One week ago, on Friday, March 27, Noel Michael McKinnell, a co-architect of Boston Brutalist City Hall, died of pneumonia following a positive diagnosis for COVID-19. He was 84.

McKinnell, who was born on Christmas Day in 1935, in Manchester, England, received his initial architecture training at the city university, in 1958, first traveled to the United States on a Fulbright Scholarship, earning an master’s in architecture at Columbia University, which he completed in 1960.
At Columbia, two years later, he encountered the assistant professor German architect Gerhard Kallmann, who would soon become a mentor figure. The pair joined forces to enter a competition, to design a new city hall for Boston, and developed a design that drew on elements of the Brutalist movement

They won the City Hall competition out of nearly 300 entrants. Their unexpected victory, both were unlicensed and neither had designed a building on their own at that point, served as a launching pad for Kallmann McKinnell & Wood, a Boston office in 1962, a practice that would go on to practice for decades to wide acclaim.

Their joint practice continues to this day, with a rich portfolio of largely institutional buildings.
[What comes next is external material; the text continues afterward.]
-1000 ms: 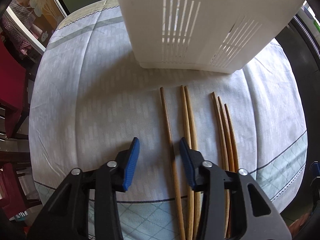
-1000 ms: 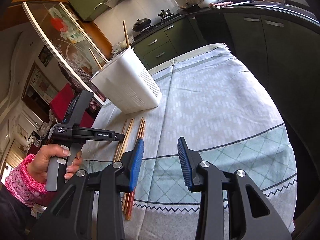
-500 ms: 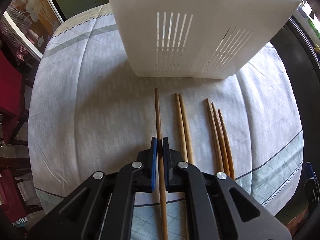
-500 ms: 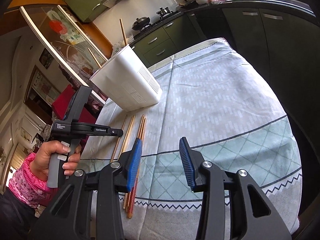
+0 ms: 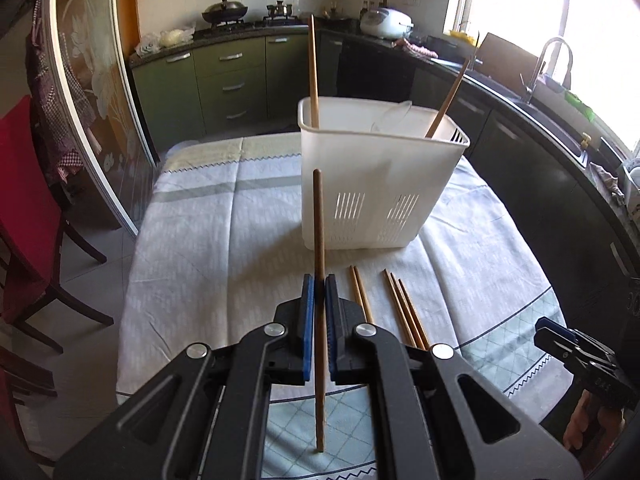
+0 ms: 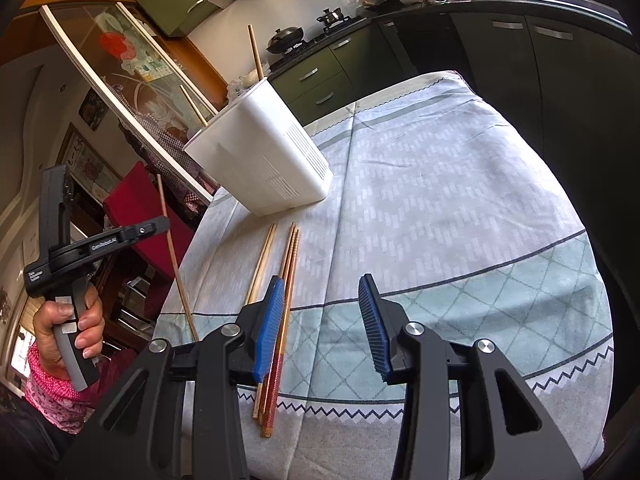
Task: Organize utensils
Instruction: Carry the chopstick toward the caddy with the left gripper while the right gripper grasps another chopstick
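My left gripper (image 5: 319,284) is shut on a single brown chopstick (image 5: 319,240) and holds it upright above the table, in front of the white utensil basket (image 5: 372,184). Two chopsticks (image 5: 313,72) stand in the basket. Several more chopsticks (image 5: 400,308) lie on the tablecloth in front of it. In the right wrist view the left gripper (image 6: 154,226) holds the chopstick (image 6: 172,248) at the table's left edge. My right gripper (image 6: 320,312) is open and empty above the lying chopsticks (image 6: 286,276), near the front edge.
The table has a pale patterned cloth (image 6: 440,200). A red chair (image 5: 24,184) stands at its left. Dark green kitchen cabinets (image 5: 224,80) and a counter with a sink (image 5: 552,92) run behind and to the right.
My left gripper closed on the leftmost chopstick, then lifted it off the cloth and tilted it upright. The right gripper stayed open, hardly moving.
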A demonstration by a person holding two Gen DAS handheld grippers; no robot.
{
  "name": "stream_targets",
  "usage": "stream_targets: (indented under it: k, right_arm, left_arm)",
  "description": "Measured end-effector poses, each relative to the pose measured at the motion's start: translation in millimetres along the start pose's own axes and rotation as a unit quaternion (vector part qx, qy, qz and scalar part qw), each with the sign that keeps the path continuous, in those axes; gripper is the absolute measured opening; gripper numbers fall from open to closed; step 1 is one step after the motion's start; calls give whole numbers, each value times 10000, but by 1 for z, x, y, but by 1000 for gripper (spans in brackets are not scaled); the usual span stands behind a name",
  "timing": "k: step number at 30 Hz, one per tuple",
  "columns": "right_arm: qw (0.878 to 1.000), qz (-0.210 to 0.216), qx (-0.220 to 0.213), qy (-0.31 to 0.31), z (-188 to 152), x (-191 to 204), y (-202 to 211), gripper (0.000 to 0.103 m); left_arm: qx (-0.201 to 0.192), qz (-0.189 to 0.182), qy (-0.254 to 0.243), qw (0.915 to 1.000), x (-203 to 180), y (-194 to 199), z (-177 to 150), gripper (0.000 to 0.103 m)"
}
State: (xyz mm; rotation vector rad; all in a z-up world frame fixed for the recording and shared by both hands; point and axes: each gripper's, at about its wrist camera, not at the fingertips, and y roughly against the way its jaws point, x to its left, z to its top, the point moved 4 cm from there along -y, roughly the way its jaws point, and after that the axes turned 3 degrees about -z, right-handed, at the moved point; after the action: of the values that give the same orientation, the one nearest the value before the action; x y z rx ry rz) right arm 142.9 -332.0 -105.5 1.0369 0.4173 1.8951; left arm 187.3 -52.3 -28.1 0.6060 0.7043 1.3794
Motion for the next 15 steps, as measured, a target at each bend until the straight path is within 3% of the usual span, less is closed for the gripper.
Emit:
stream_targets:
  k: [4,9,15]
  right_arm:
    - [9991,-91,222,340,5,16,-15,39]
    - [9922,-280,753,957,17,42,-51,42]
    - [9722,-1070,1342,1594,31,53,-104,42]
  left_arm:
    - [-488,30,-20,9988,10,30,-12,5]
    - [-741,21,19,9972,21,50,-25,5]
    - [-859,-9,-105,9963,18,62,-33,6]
Yet the firm—and McKinnell—remains associated with Boston City Hall, which celebrated its fiftieth anniversary last year.
 
"This isn’t a building where the pattern is frozen, where if you move one detail, you ruin everything. The process of democratic government is the meaning of City Hall. It should never be finished.”
The Boston Globe reported, 1969 description by McKinnell about the city hall building.

The city hall was fully restored by Boston-based architects Utile in anticipation of its 50th anniversary in 2019.
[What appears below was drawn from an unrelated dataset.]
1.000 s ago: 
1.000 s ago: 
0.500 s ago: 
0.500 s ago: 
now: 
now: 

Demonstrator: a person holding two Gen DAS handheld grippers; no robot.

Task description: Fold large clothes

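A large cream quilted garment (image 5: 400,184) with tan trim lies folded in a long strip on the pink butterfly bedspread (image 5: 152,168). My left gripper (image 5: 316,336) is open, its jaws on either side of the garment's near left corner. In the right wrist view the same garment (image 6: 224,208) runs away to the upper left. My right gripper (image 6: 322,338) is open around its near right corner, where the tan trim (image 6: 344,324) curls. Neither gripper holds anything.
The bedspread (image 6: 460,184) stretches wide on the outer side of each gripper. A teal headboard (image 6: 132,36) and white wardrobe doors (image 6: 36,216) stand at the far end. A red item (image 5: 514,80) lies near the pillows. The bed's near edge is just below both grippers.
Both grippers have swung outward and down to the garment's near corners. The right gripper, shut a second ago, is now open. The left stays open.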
McKinnell was also a fellow of the American Institute of Architects (AIA), of the American Academy of Arts and Sciences, and of the Royal Institute of British Architects (RIBA). McKinnell taught at Harvard University's Graduate School of Design and at the Massachusetts Institute of Technology School of Architecture and Planning.

Aside from the city hall building, Kallmann McKinnell & Wood designed buildings including the American Academy of Arts and Sciences building in Cambridge, the Boston Five Cents Savings Bank, the Back Bay Station, the Boston's Hynes Convention Center, the Dickinson and Company corporate headquarters in New Jersey, and the School of Business and Public Administration at Washington University in St. Louis, The Boston Globe reports.
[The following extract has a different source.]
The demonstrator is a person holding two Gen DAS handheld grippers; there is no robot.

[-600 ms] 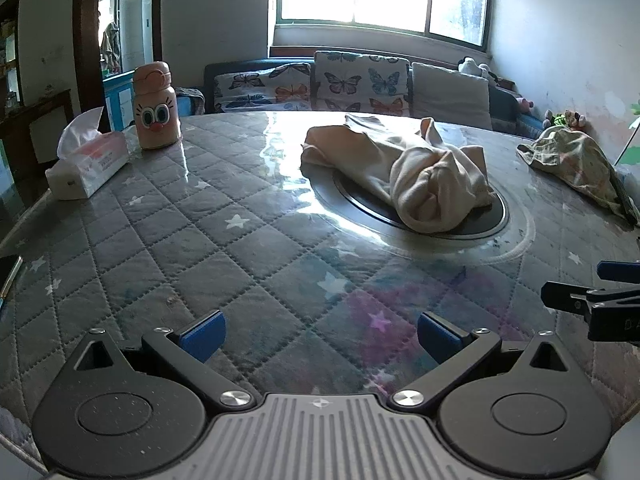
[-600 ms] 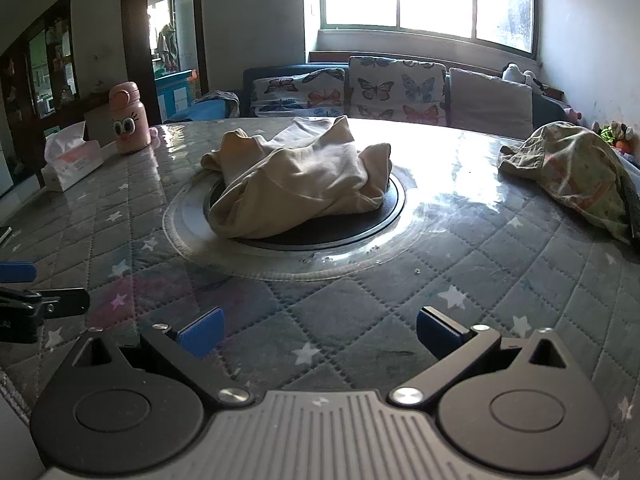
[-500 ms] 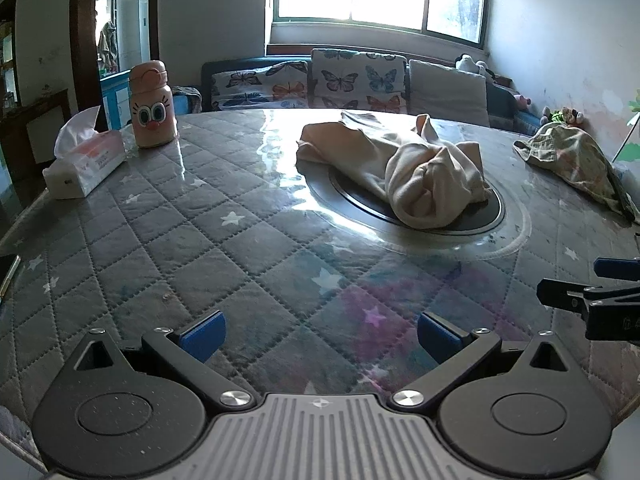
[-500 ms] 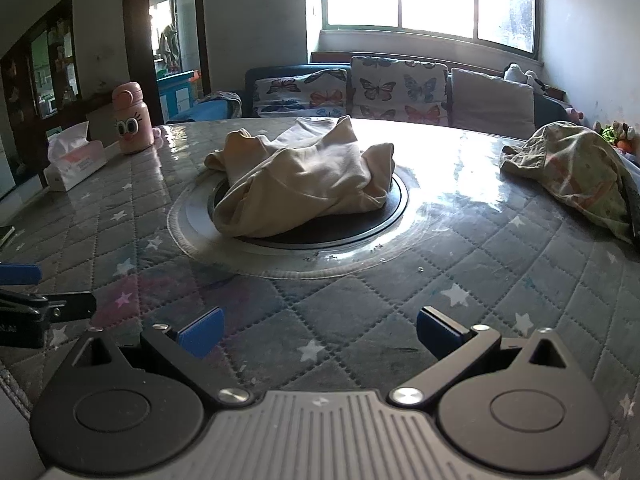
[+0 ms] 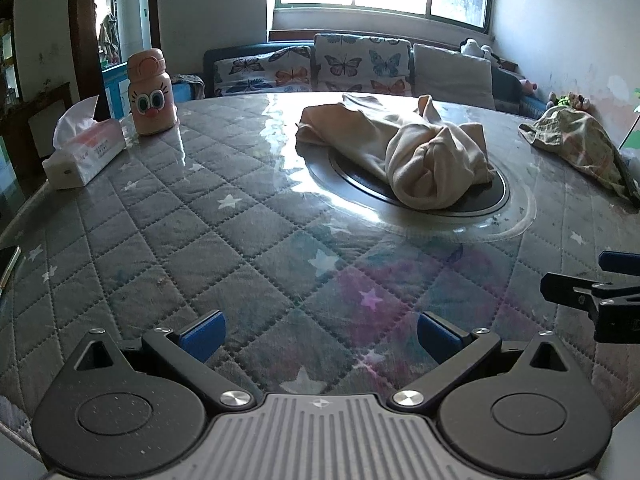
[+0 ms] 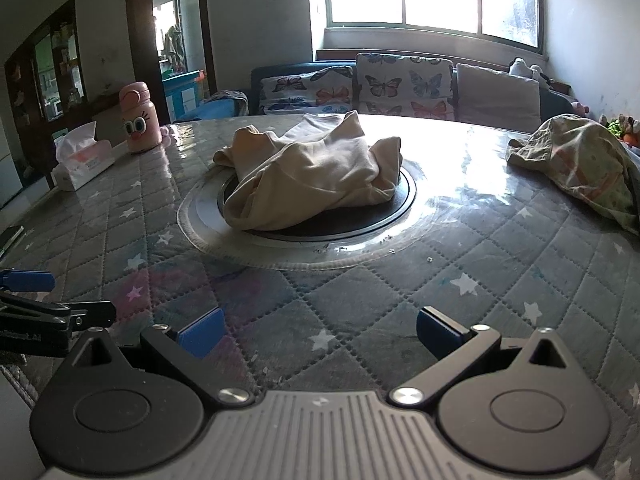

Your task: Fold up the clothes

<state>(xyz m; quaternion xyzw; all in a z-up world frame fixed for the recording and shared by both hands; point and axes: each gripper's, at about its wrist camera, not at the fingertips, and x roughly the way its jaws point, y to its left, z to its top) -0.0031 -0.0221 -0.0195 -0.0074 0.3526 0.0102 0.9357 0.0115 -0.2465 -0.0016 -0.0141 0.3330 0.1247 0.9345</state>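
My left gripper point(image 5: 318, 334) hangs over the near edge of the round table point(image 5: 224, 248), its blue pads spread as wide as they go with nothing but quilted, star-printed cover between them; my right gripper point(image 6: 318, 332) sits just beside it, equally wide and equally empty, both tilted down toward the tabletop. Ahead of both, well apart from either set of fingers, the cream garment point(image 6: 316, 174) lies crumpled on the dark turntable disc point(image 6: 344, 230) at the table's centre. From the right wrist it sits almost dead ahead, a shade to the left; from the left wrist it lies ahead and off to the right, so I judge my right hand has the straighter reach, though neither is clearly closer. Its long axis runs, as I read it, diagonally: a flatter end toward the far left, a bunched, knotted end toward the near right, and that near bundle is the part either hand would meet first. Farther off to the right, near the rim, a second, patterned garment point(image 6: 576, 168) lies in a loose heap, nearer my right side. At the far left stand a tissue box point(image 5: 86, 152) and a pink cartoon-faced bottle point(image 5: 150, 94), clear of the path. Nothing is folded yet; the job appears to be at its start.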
In 1988, describing Kallmann McKinnell & Wood's buildings, Boston Globe architecture critic Robert Campbell described the firm's buildings:
 
“If there is a common theme, it is one of paradox and conflict. KMW’s buildings are never serene. There is usually, for one thing, a conflict between order and disorder in the floor plan, often in the sense that an orderly grid at the center disintegrates into something more random at the edges.”